The list of grievances of the telcos is rather long. But what possibly rankles them the most is that the spoils of the booming OTT phenomenon are being spirited away by foreign MNCs who own them, though nothing of that would have been possible had the domestic telcos not made investments for constant upgrades of India’s telecom network. This, the telcos insist, also negates the very idea of ‘Make in India.’ Denied a fair share of galloping revenues, domestic telcos are being deprived of the opportunity of becoming ‘Atmanirbhar’.
The OTTs, however, have hit back. In media articles – including one ironically authored by someone who once was the director-general of the organisation that represents the rival telcos – they have argued that the demand for carriage-fee from them makes for a bad business model. They say it will disincentivise digital businesses by adding a cost to accessing free or cheap content, and deal a deadly blow to ‘net neutrality.’
In attempting to negate what the telcos have been demanding, OTTs have deployed a wide array of arguments, including that the cost of network upgrades that are necessary to handle an increased IP traffic volumes are very low compared to the total network costs. They also argue that the telcos are free to hike their retail tariffs, if necessary, to compensate for their network expenses incurred.
Telcos have been unrelenting, though, and their calls for OTTs to share network costs have become shriller. While similar calls have been made by telecom operators in Australia and Europe, a network cost-sharing model has already been adopted successfully in Korea – the only country to have done so in the world. No OTTs have had to exit the country and content prices are said to have not gone up yet.

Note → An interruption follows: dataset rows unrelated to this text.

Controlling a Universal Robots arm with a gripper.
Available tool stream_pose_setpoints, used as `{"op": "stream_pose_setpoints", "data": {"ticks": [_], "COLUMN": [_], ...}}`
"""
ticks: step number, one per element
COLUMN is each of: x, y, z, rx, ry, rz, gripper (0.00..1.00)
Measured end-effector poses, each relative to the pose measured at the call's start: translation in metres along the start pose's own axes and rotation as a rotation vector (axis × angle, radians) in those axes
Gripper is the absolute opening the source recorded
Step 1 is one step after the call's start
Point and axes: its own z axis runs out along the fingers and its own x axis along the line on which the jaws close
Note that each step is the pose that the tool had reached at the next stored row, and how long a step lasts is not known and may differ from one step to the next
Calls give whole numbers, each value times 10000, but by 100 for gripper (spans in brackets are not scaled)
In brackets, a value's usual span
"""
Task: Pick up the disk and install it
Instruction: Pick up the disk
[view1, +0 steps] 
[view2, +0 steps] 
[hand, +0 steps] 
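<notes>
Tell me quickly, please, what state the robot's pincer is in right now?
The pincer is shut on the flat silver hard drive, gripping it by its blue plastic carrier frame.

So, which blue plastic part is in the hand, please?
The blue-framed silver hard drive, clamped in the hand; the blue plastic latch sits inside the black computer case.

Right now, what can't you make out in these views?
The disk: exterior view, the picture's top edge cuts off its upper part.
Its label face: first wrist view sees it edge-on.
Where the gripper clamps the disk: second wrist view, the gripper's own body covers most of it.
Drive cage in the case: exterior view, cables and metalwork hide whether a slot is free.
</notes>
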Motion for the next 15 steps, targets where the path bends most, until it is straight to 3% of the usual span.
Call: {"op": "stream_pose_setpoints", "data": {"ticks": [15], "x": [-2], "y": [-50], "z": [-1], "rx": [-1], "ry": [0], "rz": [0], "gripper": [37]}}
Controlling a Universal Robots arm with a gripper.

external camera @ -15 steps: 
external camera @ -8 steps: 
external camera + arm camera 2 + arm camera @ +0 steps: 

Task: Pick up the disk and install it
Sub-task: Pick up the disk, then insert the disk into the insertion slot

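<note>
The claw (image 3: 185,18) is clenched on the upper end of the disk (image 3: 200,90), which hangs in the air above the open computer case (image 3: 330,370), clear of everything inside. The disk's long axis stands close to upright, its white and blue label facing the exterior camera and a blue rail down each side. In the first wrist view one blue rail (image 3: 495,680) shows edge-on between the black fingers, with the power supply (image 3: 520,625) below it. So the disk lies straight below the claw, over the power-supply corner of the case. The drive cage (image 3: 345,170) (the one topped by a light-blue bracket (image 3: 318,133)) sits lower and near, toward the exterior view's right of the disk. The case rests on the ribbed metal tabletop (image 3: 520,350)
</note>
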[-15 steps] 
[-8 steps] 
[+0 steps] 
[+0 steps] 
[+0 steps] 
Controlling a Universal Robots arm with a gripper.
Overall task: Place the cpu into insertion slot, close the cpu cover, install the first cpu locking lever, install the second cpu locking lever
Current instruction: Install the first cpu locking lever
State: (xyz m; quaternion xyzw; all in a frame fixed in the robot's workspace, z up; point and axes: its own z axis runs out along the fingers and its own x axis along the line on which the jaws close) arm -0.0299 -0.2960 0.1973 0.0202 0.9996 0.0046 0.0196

Sharing costs is a key to their survival, the telcos argue. Unlike OTTs who have the luxury of diverse revenue streams including advertisements – YouTube, for one, made $29.2 billion in 2022 – the telcos are dependent only on consumers. Consequently, their ARPU (average revenue per user) is $1.7 compared to OTTs’ $8.59.
Charging consumers higher rates to bridge the disparity would increase the price of service packs manifold. Also, such an increase would be unfair too. In India, there are currently 881.25 million internet users, among whom 424 million are using OTT services. Raising tariffs across the board would be unfair to those not using OTTS since they have nothing to do with the extra burden on networks because of OTTs. So, according to the telcos, the fair solution is that OTTs share part of the network costs that allow them to make huge profits. But will the OTTs agree?
With the dispute raging, it is time the government stepped in and adjudicated to resolve an impending crisis.